Tuesday, January 19, 2010

Coming to a Cell Phone Near You

"DailyLit" is not, as it sounds, an advertisement for cigarette companies, but rather a website that supplies installments of fiction to cell phones, RSS feeds, and laptops. They are currently "compiling Asimov's Science Fiction Magazine content" to use as free downloads in this project. One story they are soliciting is my "Sex and Violence."

The authors do not get paid for their stories. Nonetheless, I am going to sign the contract (non-exclusive use for 24 months) as my first venture into Cory-Doctorow information-wants-to-be-free territory. The story is so short (700 words) that selling it to somewhere like Escape Pod would net me almost nothing, and I'm curious. Will I really pick up new readers this way? Will those who like "Sex and Violence" really then seek out more of my work? I have no way to measure that, of course, unless these hypothetical new readers also email me, which occasionally happens. Although only occasionally.

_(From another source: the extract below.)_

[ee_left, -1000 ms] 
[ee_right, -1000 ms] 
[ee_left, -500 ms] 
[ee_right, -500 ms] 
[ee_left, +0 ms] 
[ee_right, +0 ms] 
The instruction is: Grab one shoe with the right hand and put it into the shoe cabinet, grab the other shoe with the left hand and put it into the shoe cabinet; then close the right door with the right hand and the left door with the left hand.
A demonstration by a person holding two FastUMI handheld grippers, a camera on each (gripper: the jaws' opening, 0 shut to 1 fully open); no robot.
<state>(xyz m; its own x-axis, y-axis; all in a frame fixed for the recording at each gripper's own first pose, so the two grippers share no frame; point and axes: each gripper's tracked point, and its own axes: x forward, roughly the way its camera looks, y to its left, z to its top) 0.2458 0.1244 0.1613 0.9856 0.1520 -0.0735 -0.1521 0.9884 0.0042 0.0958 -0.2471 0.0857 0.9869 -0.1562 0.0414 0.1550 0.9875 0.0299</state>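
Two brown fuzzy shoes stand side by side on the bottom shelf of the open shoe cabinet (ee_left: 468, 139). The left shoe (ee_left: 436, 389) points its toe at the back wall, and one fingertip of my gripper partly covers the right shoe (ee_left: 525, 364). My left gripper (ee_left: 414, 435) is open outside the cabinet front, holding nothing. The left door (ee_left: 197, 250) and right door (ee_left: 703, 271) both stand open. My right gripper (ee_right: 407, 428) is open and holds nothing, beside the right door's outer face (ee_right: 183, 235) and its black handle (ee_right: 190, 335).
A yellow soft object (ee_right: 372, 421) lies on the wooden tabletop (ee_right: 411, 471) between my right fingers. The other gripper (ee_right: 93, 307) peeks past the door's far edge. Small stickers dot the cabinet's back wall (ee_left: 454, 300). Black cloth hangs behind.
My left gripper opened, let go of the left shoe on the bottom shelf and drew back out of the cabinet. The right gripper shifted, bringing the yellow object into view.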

The story will also be featured in"DailyLit's Science Fiction Channel," I'm told. This is an upcoming section of the DailyLit site devoted to SF.

So I'll give it a try. Creative Commons, here I come. Gentlemen, start your cell phones.

5 comments:

Lou said...

...and she's off! Barreling towards CC'dom and open source authorship!

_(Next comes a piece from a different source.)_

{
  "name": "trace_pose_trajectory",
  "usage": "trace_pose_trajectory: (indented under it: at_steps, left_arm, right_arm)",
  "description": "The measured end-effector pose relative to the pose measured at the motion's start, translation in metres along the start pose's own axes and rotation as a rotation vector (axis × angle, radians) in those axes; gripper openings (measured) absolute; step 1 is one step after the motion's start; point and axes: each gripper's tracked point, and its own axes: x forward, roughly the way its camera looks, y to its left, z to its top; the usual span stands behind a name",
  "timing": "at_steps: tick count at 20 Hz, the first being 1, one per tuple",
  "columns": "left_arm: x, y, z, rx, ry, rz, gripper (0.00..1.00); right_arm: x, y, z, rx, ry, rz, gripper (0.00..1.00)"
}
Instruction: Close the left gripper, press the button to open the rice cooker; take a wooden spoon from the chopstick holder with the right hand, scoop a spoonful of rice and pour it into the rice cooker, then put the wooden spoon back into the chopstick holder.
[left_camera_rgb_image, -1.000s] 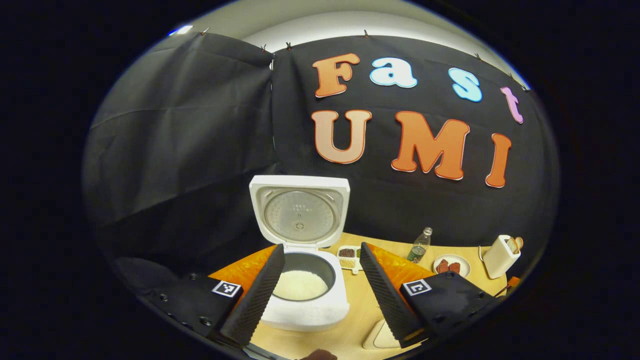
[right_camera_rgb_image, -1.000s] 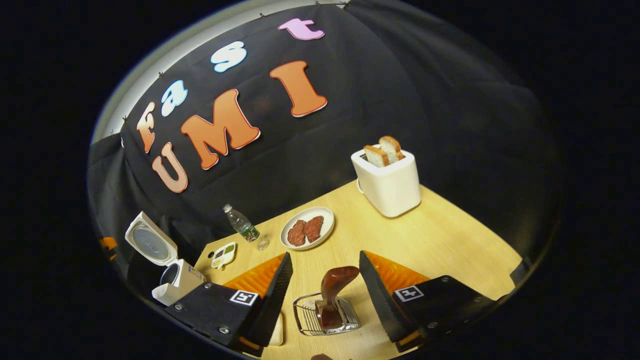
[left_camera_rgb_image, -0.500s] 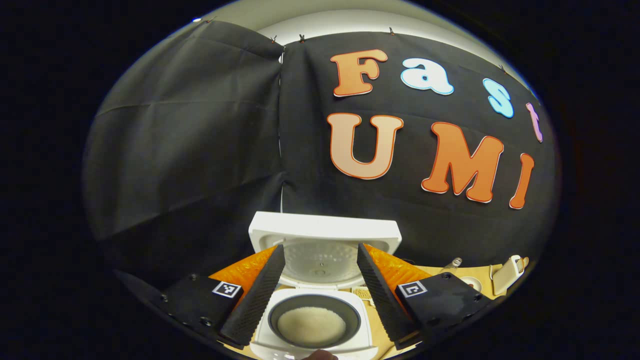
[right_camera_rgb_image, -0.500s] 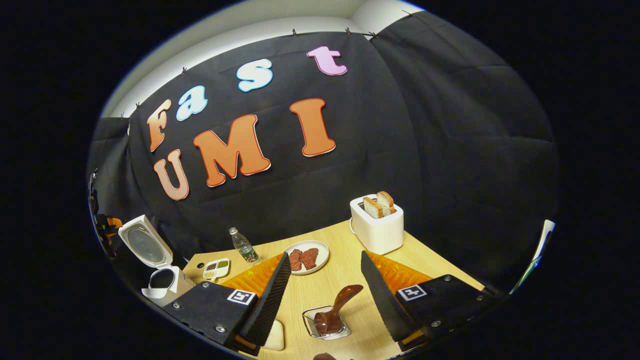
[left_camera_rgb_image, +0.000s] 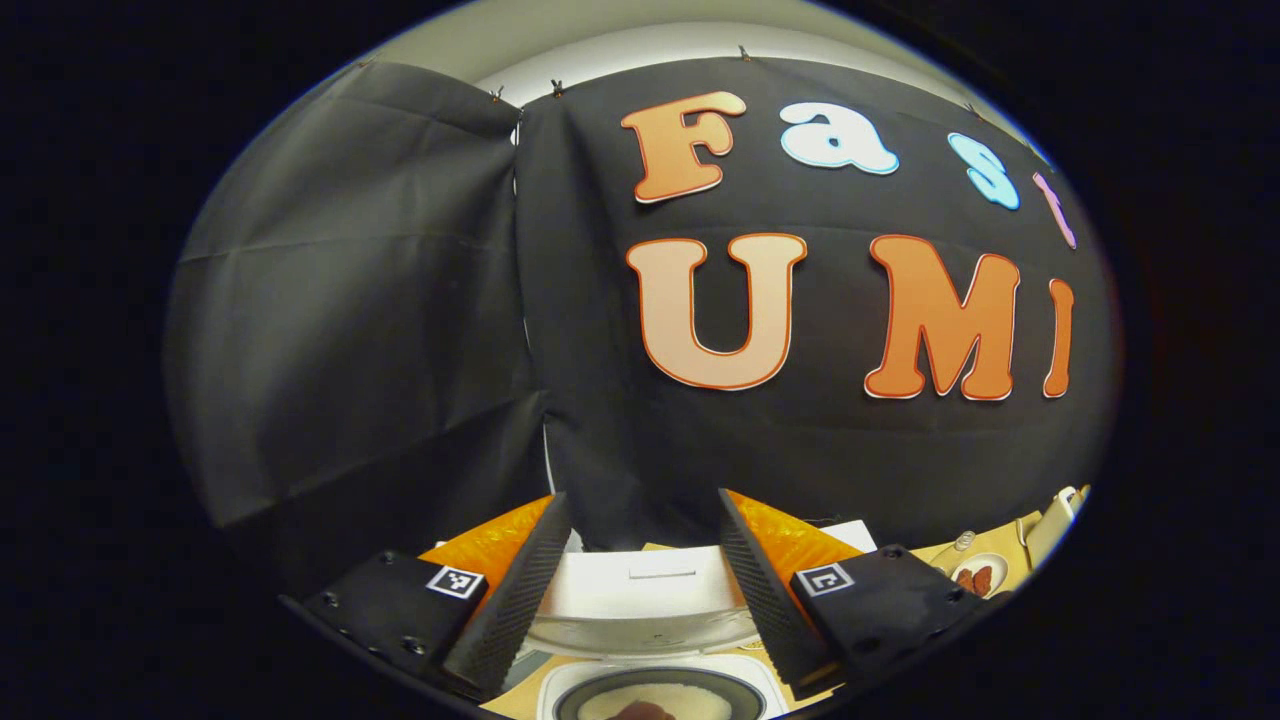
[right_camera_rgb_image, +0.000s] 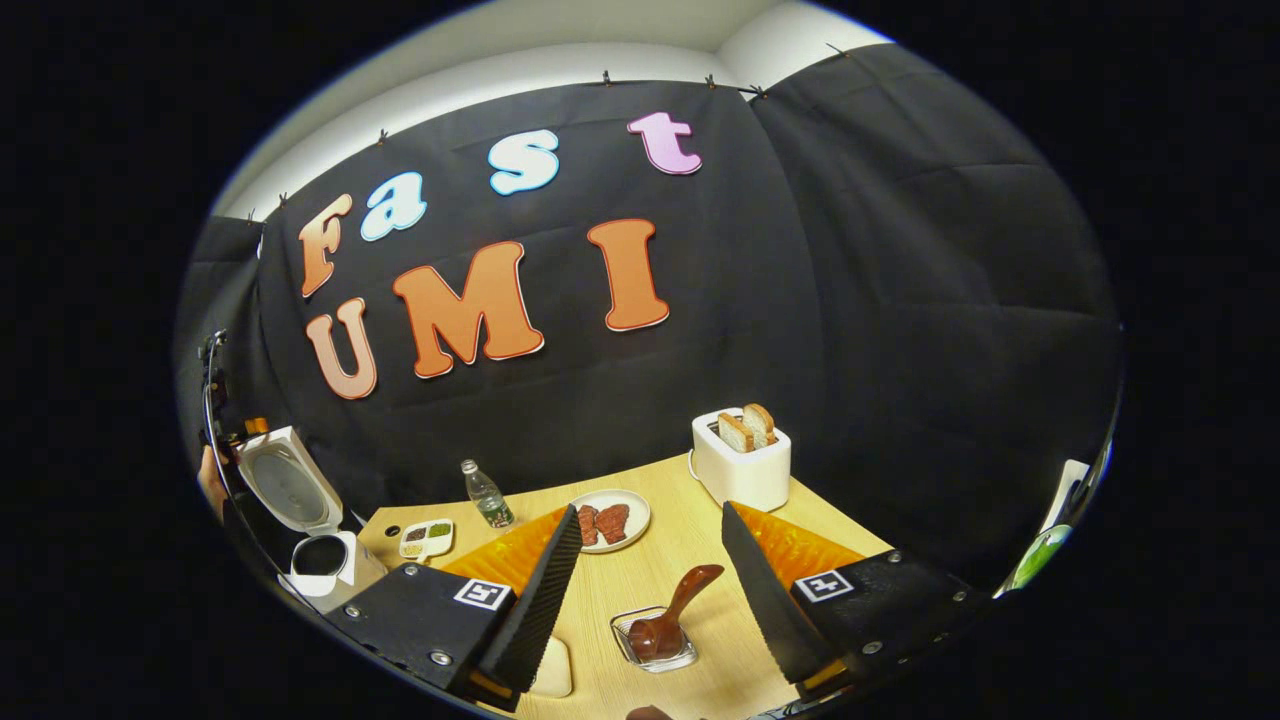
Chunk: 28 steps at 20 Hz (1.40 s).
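Spoon first: your right gripper is wide open and holds nothing, with the spoon between its fingers toward 6 o'clock in the right gripper view. It stands bowl-down in the wire holder, its handle leaning toward 1 o'clock. It looks dark, glossy and smooth, so it may slip. To my eye the spoon is the step in hand. Come down along the handle's lean, centre it between the fingers, and grip the upper handle well clear of the wire rim. Then lift along the lean so the holder doesn't tip.

Your left gripper is also spread wide and empty, hovering over the cooker. The cooker's lid lies between its fingers and the rice at 6 o'clock. From the right gripper view the cooker sits at 8 o'clock, lid up.
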Motion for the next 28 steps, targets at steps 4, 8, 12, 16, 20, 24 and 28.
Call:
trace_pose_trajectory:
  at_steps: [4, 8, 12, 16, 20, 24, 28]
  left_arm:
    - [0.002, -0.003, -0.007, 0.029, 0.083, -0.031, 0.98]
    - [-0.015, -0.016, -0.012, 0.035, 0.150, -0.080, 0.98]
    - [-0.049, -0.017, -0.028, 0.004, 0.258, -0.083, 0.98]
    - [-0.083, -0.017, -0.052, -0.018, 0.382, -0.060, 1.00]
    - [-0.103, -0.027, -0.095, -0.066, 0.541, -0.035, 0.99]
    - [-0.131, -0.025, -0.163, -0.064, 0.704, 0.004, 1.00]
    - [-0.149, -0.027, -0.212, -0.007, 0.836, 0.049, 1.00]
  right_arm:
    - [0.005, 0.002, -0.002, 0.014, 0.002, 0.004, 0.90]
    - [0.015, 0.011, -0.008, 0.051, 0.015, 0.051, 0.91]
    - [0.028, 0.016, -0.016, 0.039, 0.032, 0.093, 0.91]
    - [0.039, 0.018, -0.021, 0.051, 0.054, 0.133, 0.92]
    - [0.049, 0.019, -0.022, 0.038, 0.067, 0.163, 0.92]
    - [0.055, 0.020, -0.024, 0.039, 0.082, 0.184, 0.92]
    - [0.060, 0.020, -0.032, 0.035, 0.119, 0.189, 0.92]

Seriously, Nancy, I do hope that this brings you a whole slew of new readers.

Lou

Steven Francis Murphy said...

Gagh, I hate reading fiction this way. It is akin to watching cold water skitter across a hot skillet.

If this is the future then count me as not pleased with it.

Respects,
S. F. Murphy

dolphintornsea said...

May the new readers be fruitful and multiply.

And happy birthday!

John Nicholas said...

I can't speak to the cell phone thing but I have sought out author's novels who I first heard on Escape Pod. I'm pretty sure that I first heard listened to Tobias Buckell, Tim Pratt, Elizabeth Bear on there. There's a few others that if I saw a book by them I'd be more likely to give it second look.

Unknown said...

I signed up for DailyLit last month and am loving it. Read The Metamorphosis first, and now I get a small chunk of James Patrick Kelly's Burn every day. I dunno if I would read short stories in small chunks through them (why split up short stuff?). Having read only Kelly's short stories, and liking Burn so far, there's a good chance I may be tempted to read more of his novels.

I like DailyLit because it feeds stuff to me in a size small enough that I can read in "found time". I don't have the self-discipline to do that on my own.